▶ [Required action]:
Write out the data below exactly, from its first line to the line containing "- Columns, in", that line included.
____ Material provided
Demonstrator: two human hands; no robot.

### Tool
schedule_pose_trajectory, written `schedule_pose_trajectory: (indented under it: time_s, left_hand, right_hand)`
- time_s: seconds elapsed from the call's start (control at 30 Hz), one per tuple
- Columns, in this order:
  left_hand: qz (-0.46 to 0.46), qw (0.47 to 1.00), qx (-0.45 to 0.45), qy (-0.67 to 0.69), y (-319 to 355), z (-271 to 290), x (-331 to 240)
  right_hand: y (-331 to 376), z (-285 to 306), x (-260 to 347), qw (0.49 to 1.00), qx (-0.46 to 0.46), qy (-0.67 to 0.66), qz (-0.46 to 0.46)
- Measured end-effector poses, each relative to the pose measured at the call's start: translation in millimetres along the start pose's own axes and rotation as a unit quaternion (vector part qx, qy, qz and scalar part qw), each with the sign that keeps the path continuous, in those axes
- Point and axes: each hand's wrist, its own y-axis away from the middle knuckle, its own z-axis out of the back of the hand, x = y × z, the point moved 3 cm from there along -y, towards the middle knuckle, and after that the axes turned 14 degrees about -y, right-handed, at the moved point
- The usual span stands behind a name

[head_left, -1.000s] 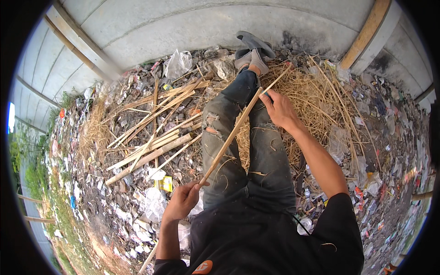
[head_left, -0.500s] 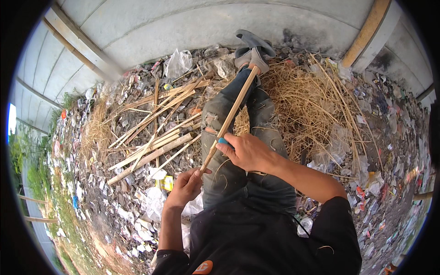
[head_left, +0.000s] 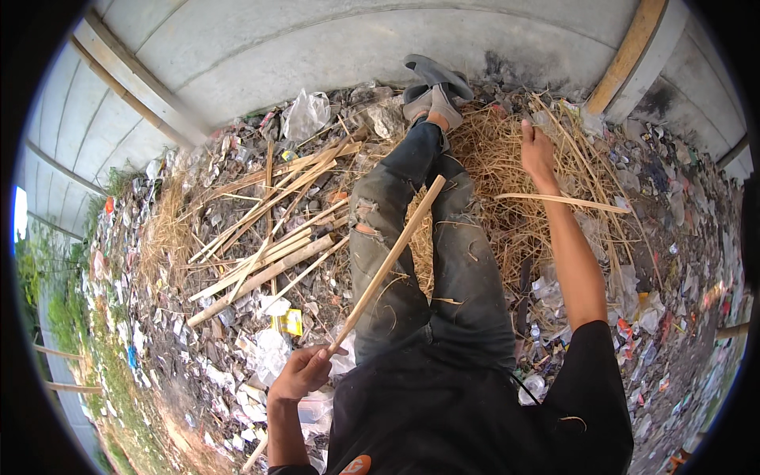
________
▶ [Solution]:
Demonstrator: two human hands; no robot.

### Tool
schedule_pose_trajectory, written `schedule_pose_trajectory: (indented under it: time_s, left_hand, right_hand)`
- time_s: seconds elapsed from the call's start (control at 30 Hz), one per tuple
- Columns, in this order:

No additional response is needed to complete this exercise.